Oh, baby now let’s get down tonight…’
He’s winding his waist and throwing his hands heedlessly. He’s dancing salsa with a spirit woman. My cousins and I are laughing. My brother is sucking on his thumb. My father is straining his brow and tapping his leather loafers on the terrazzo floor. But he’s not tapping in rhythm. If he did relish any part of the song, it was the waw of the electric guitar and the sheer soul of Marvin but nothing else. And it was the same for me. The rest of it, along with its sinful lyrics just escaped in thoughtlets from the back of my cerebral cortex and rushed to hell. Maybe so, because my father was a reverend.
Aunty Patty is winding her rump to the rhythm. My cousins and I are laughing harder. My brother is sucking on his thumb.
“Chai! See as Marvin just die like that, that year.” Aunty Patty is lamenting, sitting on a dining chair.
“Na him Papa kill am now. He shot him dead. And him Papa na pastor.” Uncle Nduka is commenting and winding his waist.
“Na sexual healing make am kill am?” My father poses.
“E be like so” Uncle Nduka finishes.
I raise my face from my plate and look at my father. He has been looking at me. He’s standing up and coming to me.

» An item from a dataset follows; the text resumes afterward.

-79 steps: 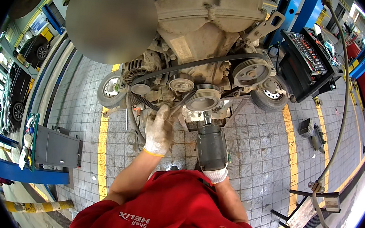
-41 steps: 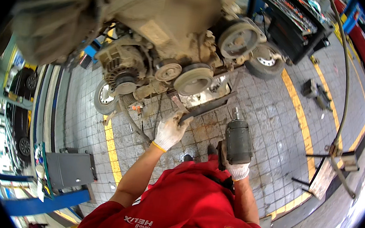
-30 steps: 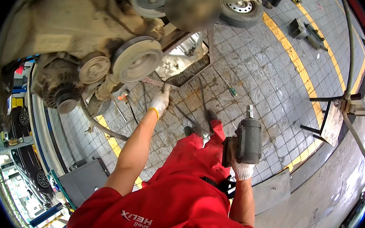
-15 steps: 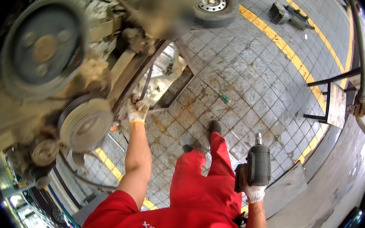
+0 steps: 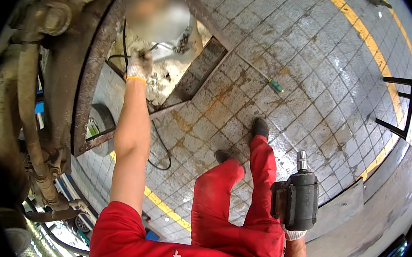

“Na rubbish be that now. I mean I wouldn’t want my son singing—that sort of song—but how you go kill your pikin because—o forget it ol’ boy.” My father is saying this to Uncle Nduka and Aunty Patty and adjusting his glasses.
“Divine, that’s enough food. We’re running late, visiting time will soon be over with and I don’t want wahala from those nurses.”
“Daddy, what is wahala?”
“Trouble. Wahala is trouble.”
I’m wearing my sneakers. I’m fondling with the lace. My father stoops and makes it into a bow. Red and green lights flicker from the sole when I walk to the door. My cousins are jealous. My brother is crawling toward the flickering lights and my father picks him off the floor.
“Divine, won’t you tell us bye-bye?” I wave my hand and smile.
We’re on a bus to Obalende. A bell is chiming in the distance, a boy is chasing down a blue taxi with his balance. A drove of school boys are returning from school and taunting the school girls with pinafores that are too short. A bus driver is sparring with his conductor and woman is calling them off before they tip her bowl of boiling corn and pear into the gutter. And I’m on my father’s lap. My brother is on the other, sucking his thumb.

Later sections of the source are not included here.